John 20:17 is the seventeenth verse of the twentieth chapter of the Gospel of John in the New Testament. It contains Jesus' response to Mary Magdalene, just after he meets her outside his tomb after his resurrection.

==Content==
The original Koine Greek, according to the Textus Receptus, reads:
λεγει αυτη ο ιησους μη μου απτου ουπω γαρ αναβεβηκα προς τον πατερα μου πορευου δε προς τους αδελφους μου και ειπε αυτοις αναβαινω προς τον πατερα μου και πατερα υμων και θεον μου και θεον υμων.

In the King James Version of the Bible the text reads:
Jesus saith unto her, Touch me not; for I am not yet ascended to my Father: but go to my brethren, and say unto them, I ascend unto my Father, and your Father; and to my God, and your God.

The English Standard Version translates the passage as:
Jesus said to her, "Do not cling to me, for I have not yet ascended to the Father; but go to my brothers and say to them, 'I am ascending to my Father and your Father, to my God and your God.'"

The Modern English Version instead reads:
Jesus said to her, "Stop holding on to Me, for I have not yet ascended to My Father. But go to My brothers and tell them, 'I am ascending to My Father and your Father, to My God and your God.' "

For a collection of other versions see BibleHub John 20:17.

==Analysis==
Verse 1 and verses 11 onwards record Mary Magdalene's discovery of the empty tomb and her meeting with the risen Jesus. Similarly in the longer ending of Mark's Gospel, Mary was the first person to whom Jesus showed himself alive after his resurrection.

===Noli me tangere===

The passage reads "touch me not": in Latin, this phrase is translated as noli me tangere. The words do not make clear how Mary is touching him. H.C.G. Moule speculates that she likely grabbed his arm or hand to try to verify his physical existence.

An important issue is why Jesus prevents Mary from touching or holding him, especially since in verse 27, he allows Thomas to probe his open wounds. It also seems somewhat contradictory to the other Gospels: Matthew 28:9 states that the women who found Jesus "came and held him by the feet, and worshipped him", and no mention is made there of Jesus disapproving.

Biblical scholar Raymond E. Brown has listed a wide array of explanations for this injunction:
- Jesus' wounds were still sore so he did not like being touched.
- Kraft proposes that the prohibition was because it was against ritual to touch a dead body.
- Chrysostom and Theophylact argue that Jesus was asking that more respect be shown to him.
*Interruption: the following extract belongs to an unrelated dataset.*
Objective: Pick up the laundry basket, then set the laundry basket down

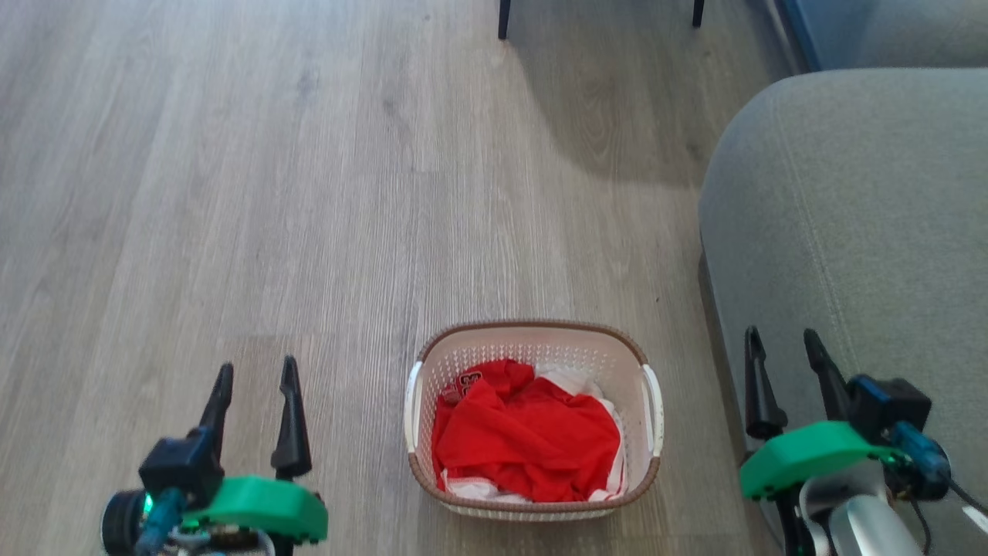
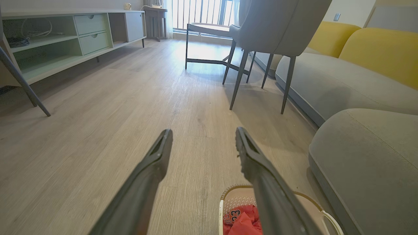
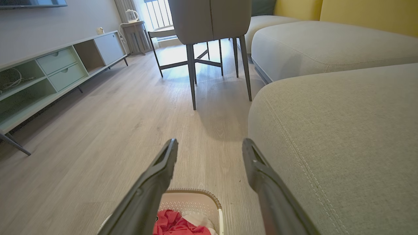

This theory is sometimes linked to the notion that it was not appropriate for a woman to touch Jesus although it was fine for a man like Thomas.
- C. Spicq sees the risen Jesus as the equivalent of one of the Jewish high priests who should not be sullied by physical contact.
- Kastner, who believes that Christ returned in the nude, believes the prohibition was so that Mary would not be tempted by Jesus' body.
- Mary should not touch Jesus because she should not need physical proof of the resurrection but should trust in her faith.
- Rudolf Bultmann sees the phrase as an indirect way of saying that the risen Jesus is not tangible.
- Moule considers Jesus' intervention to be not a prohibition on being touched, but an assurance that the touching is not needed since he has not yet returned to the Father and is still firmly here on Earth. His use of the present tense is said to mean that he should not be touched just yet but could be touched in future.
- Some link it with the next verse and state that they should be read as one to mean, "Do not touch me, but go tell my disciples of the news."
- The reformer John Calvin argues that Jesus did not forbid simple touching but rather that Jesus had no problems until the women began to cling to him as if they are trying to hold him in the corporeal world at which point Jesus told them to let go. Some translations thus use touch for the seemingly-permitted actions in Mark and cling for the action Jesus chides Mary for in this verse.
- C. K. Barrett mentions the possibility that between this verse and John 20:22, Jesus fully ascends to heaven.
- R. Hepburn posits that while Matthew 28:9 records Mary Magdalene and the other Mary taking hold of Jesus' feet and worshiping Him after His resurrection, the encounter recorded in this verse is a different (likely earlier) encounter when Mary Magdalene is alone with the risen Christ. She is not permitted to touch Him, thus preventing any possibility of the appearance of impropriety by having other witness(es).

There are also a number of scholars who have proposed alternative translations. They are not based on direct linguistic evidence but are rather attempts to harmonise the phrase with other parts of the Bible. There is also some evidence that the wording may have been mangled.
- Some scholars eliminate the negative, leaving the phrase as "touch me" and imply that Jesus is telling Mary to verify his physical form.
- W.E.P. Cotter and others argue that the text should actually read "do not fear me."
- W.D. Morris believes it should read "do not fear to touch me."

What not touching has to do with the ascension is also unclear. Barrett states that the phrase seems to have the paradoxical meaning that Jesus can be freely touched once he has ascended. Or rather, it may imply that her touch may somehow hinder his ascension into Heaven.

Jesus mentions that his ultimate fate is to return to his father, which is read as him making it clear that his resurrection has not made him king of the earth but king of heaven, and his return in physical form is only temporary.

===Message to the disciples===
Jesus then sends Mary to tell his brethren or brothers of the news. Elsewhere in the New Testament, the word "brethren" had been used to describe only Jesus' family, for example in John 2:12: "he went down to Capernaum, he, and his mother, and his brethren, and his disciples", so this phrase is very unusual. It also appears at Matthew 28:10: John Nolland suggests that there may be a shared source used by the two evangelists.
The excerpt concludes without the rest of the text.